Нам ведь нужно было всего лишь где-то передвигаться и просто общаться. И неважно, где это будет происходить. А вот наговориться мы никак не могли. Оказывается, что столько времени проведя в одной и той же школе, мы не очень хорошо знали друг друга. Узнавали. Поражались степени своей похожести и удивлялись тем фактам, которые отражали нашу несхожесть. Смеялись над своими страхами и фобиями. От этого пиршества духа я очнулся лишь тогда, когда мы стояли у входа в дом, где жила Миледи.

Именно тогда она произнесла слова, которые изменили всю мою жизнь.

– Мы уже пили чай у тебя. Давай попьём теперь у меня.

– Мы же всех перебудим.

– Некого будить. Мама в Лондоне, а отец, как всегда, ночует у бабушки.

Конечно же, наше чаепитие так и не состоялось. Нам было не до этого. В ту ночь многое с нами происходило впервые. А потом всё то, что случилось в тот вечер впервые, стало повторяться изо дня в день. Это уже был некий ритуал, сводящийся к тому, что я укладывал маму спать и отправлялся в гости к своей любимой девушке. Домой я возвращался только к маминому пробуждению. Кормил её завтраком. И всё пытался достучаться до неё сквозь ту броню, в которую она сама себя заковала. И не мог. Замки были настолько крепки, что всё было бесполезно.

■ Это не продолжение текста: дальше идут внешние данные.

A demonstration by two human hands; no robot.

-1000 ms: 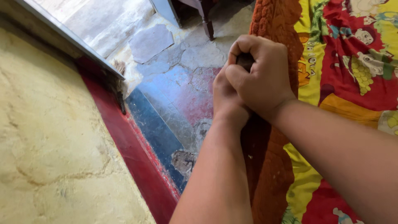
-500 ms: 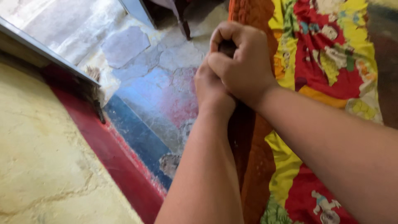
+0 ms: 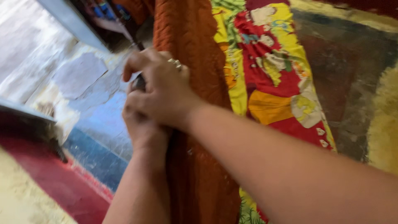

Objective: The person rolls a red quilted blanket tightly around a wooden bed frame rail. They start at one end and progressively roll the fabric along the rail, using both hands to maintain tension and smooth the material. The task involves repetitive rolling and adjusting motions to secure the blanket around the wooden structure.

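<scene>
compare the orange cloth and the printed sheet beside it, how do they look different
The orange cloth is one plain rust colour with a knobbly, textured surface; the printed sheet is smooth, with cartoon figures in red, yellow and green. The orange cloth is bunched into a long thick roll, while the printed sheet lies spread flat. Both hands, the right hand over the left hand, sit against the orange cloth's edge; neither touches the printed sheet. Both run side by side, touching.
</scene>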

А потом в Баку вернулась мать Миледи. Об этом я узнал даже раньше, чем её дочь. Ведь именно к нам она приехала из аэропорта. Вихрем ворвавшись в нашу квартиру, она тут же начала выражать свои соболезнования и объяснять маме причины того, почему она так долго отсутствовала. И практически тут же она принялась наводить у нас свои новые порядки. Меня она использовала исключительно как вьючное животное, доставляющее её покупки от прилавков различных магазинов до багажника её машины, а по том от дверей её «Форда» в нашу квартиру.

 

Я никогда не забуду тот день, когда мы впервые в жизни пообедали вчетвером. Я, Миледи и наши мамы. Конечно же, всё наше общение было выстроено вокруг проблемы того, как вытащить мою мать со дна той эмоциональной ямы, в которую она погрузилась после смерти отца. Мы всё это очень бурно обсуждали. Но, тем не менее, зоркий взгляд матери Миледи подмечал всё. И уже к середине обеда она произнесла фразу, звучащую как приговор нашей любви.